Customers whose accounts are configured to have fewer user rights on the system could be less impacted than those who operate with administrative user rights. For more information about what these ratings mean, and how they are determined, please see Microsoft Exploitability Index. An attacker could then install programs; view, change, or delete data; or create new accounts with full user rights. his comment is here Windows Server Update Services (WSUS), Systems Management Server (SMS), and System Center Configuration Manager help administrators distribute security updates.

The majority of customers have automatic updating enabled and will not need to take any action because the update will be downloaded and installed automatically. Microsoft Security Bulletin September 2016 Non-Security Updates on MU, WU, and WSUS For information about non-security releases on Windows Update and Microsoft Update, please see: Microsoft Knowledge Base Article 894199: Description of Software Update Services and Customers whose accounts are configured to have fewer user rights on the system could be less impacted than those who operate with administrative user rights.

The vulnerability could allow remote code execution if Windows Media Center opens a specially crafted Media Center link (.mcl) file that references malicious code.

Manage Your Profile | Flash Newsletter | Contact Us | Privacy Statement | Terms of Use | Trademarks | © 2017 Microsoft © 2017 Microsoft

V4.1 (December 13, 2016): For MS15-094, bulletin revised to include an additional vulnerability, CVE-2015-2496. For more information about what these ratings mean, and how they are determined, please see Microsoft Exploitability Index. This documentation is archived and is not being maintained. weblink Critical Remote Code Execution Requires restart --------- Microsoft Windows,Adobe Flash Player MS16-094 Security Update for Secure Boot (3177404)This security update resolves a vulnerability in Microsoft Windows.
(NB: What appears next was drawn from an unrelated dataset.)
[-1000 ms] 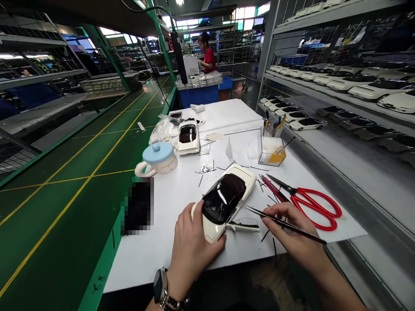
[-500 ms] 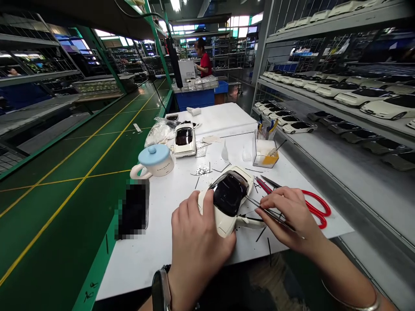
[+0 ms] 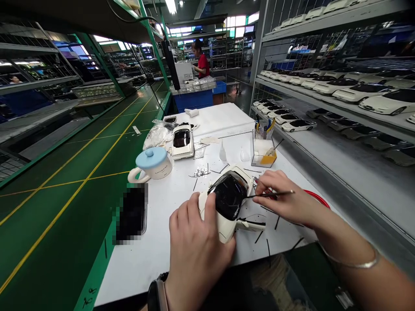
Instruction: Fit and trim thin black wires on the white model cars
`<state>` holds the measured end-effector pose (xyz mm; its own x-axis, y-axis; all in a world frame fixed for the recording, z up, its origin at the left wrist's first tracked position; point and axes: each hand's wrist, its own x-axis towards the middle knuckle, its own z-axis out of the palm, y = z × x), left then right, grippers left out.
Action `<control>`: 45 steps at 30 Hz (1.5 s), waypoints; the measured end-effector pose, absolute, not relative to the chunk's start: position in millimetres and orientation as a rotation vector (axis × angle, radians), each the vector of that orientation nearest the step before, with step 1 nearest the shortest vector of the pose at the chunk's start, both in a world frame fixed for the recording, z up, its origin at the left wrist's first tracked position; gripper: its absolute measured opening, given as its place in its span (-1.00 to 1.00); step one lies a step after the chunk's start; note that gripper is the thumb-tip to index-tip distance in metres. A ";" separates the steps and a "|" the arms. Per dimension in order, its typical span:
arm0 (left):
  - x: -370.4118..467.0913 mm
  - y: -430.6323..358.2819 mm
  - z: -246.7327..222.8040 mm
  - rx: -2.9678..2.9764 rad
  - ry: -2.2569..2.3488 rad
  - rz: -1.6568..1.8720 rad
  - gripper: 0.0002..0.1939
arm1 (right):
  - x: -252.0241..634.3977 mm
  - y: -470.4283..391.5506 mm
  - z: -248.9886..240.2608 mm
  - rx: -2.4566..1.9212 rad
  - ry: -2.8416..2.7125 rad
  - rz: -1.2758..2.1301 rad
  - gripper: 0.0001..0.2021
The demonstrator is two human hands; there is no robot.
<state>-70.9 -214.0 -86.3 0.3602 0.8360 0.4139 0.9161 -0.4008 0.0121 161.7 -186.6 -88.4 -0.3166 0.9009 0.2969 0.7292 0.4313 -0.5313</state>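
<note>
White sheeting (image 3: pixel 145 259) covers the bench; green floor (image 3: pixel 81 207) with yellow lines at 9 o'clock, tall rack (image 3: pixel 343 172) bearing model cars at 2, co-worker (image 3: pixel 203 65) in red near 12. Clock centre: near model car (image 3: pixel 227 196), resting on the sheeting, its door (image 3: pixel 251 224) swung out at 5. Left hand (image 3: pixel 197 237) clasps it from 7, fingers over the body; right hand (image 3: pixel 282 196), at 3, pinches a slim dark tool (image 3: pixel 275 194) aimed at the car's flank. Tool tip hard to make out; perhaps touching. Red-handled scissors (image 3: pixel 317 196) at 3, mostly hidden by the right hand. Dark oblong (image 3: pixel 131 214) at 9, pixelated. Counts on bench: two cars, the far car (image 3: pixel 183 149) at 11; one blue-lidded mug (image 3: pixel 158 166) at 10; two clear bottles (image 3: pixel 222 153) near 12; one clear box (image 3: pixel 266 160) at 1.
</note>
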 end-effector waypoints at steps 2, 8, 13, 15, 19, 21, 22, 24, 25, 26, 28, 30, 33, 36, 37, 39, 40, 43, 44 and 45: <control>-70.4 -213.6 -86.3 -2.400 -1.567 -0.530 -0.33 | 167.9 -169.4 -82.0 -1.359 -2.088 0.681 -0.85; -71.7 -213.2 -87.6 -2.390 -1.554 -0.540 -0.32 | 175.9 -141.6 -73.2 -1.323 -1.993 1.202 -0.84; -73.8 -212.1 -88.1 -2.380 -1.570 -0.539 -0.32 | 174.9 -165.8 -71.6 -1.332 -2.177 0.671 -0.86; -73.0 -211.5 -87.2 -2.386 -1.576 -0.530 -0.32 | 172.1 -177.1 -71.5 -1.310 -2.262 0.450 -0.88; -70.1 -211.3 -85.2 -2.393 -1.579 -0.510 -0.32 | 163.3 -187.2 -72.0 -1.264 -2.398 0.255 -0.92; -69.2 -211.7 -84.5 -2.390 -1.577 -0.506 -0.33 | 159.4 -187.2 -72.0 -1.261 -2.428 0.218 -0.91; -68.8 -211.9 -84.3 -2.389 -1.577 -0.505 -0.33 | 157.9 -186.8 -71.9 -1.261 -2.437 0.210 -0.91; -68.4 -212.4 -84.2 -2.385 -1.576 -0.503 -0.33 | 155.4 -185.5 -70.9 -1.250 -2.455 0.201 -0.90; -68.2 -212.6 -84.2 -2.382 -1.576 -0.503 -0.34 | 154.5 -184.6 -70.0 -1.243 -2.465 0.195 -0.89; -67.9 -212.8 -84.2 -2.380 -1.576 -0.502 -0.34 | 153.9 -183.4 -68.8 -1.237 -2.475 0.192 -0.89; -67.4 -213.3 -83.9 -2.375 -1.573 -0.504 -0.35 | 154.2 -179.0 -65.6 -1.248 -2.470 0.222 -0.90; -66.9 -213.9 -83.1 -2.371 -1.572 -0.504 -0.35 | 157.5 -170.4 -62.4 -1.281 -2.424 0.352 -0.91; -66.7 -214.6 -81.5 -2.371 -1.574 -0.495 -0.35 | 168.2 -149.5 -59.9 -1.327 -2.257 0.806 -0.88; -67.3 -214.5 -80.8 -2.376 -1.570 -0.489 -0.34 | 179.4 -127.5 -62.4 -1.296 -2.061 1.258 -0.84; -67.7 -214.3 -80.9 -2.378 -1.569 -0.487 -0.34 | 181.8 -122.0 -64.3 -1.275 -2.019 1.343 -0.84; -68.6 -213.8 -81.5 -2.385 -1.570 -0.482 -0.34 | 183.8 -114.9 -69.3 -1.242 -1.979 1.429 -0.83; -68.9 -213.6 -82.0 -2.389 -1.574 -0.480 -0.35 | 183.7 -113.2 -72.3 -1.231 -1.966 1.457 -0.83; -69.2 -212.9 -83.5 -2.396 -1.587 -0.482 -0.34 | 182.0 -113.7 -81.8 -1.186 -1.947 1.534 -0.83; -69.2 -212.6 -83.8 -2.397 -1.590 -0.483 -0.33 | 181.9 -115.2 -84.7 -1.167 -1.941 1.549 -0.83; -69.4 -212.2 -84.1 -2.398 -1.596 -0.483 -0.33 | 182.4 -117.3 -87.4 -1.146 -1.934 1.553 -0.83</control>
<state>-69.4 -212.2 -84.1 0.3561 0.8499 0.3884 0.9225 -0.3859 -0.0015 182.4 -117.3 -87.4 -0.5799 0.7955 -0.1756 0.3432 0.0431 -0.9383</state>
See Acknowledgments for more information. An attacker who successfully exploited these vulnerabilities could gain the same user rights as the current user. Windows Operating System and Components Windows Server 2003 Bulletin Identifier MS14-037 MS14-038 MS14-039 MS14-040 MS14-041 Aggregate Severity Rating Moderate None None Important None Windows Server 2003 Service Pack 2 Internet Explorer Only vulnerabilities that have a severity rating of Critical or Important in the bulletins are included.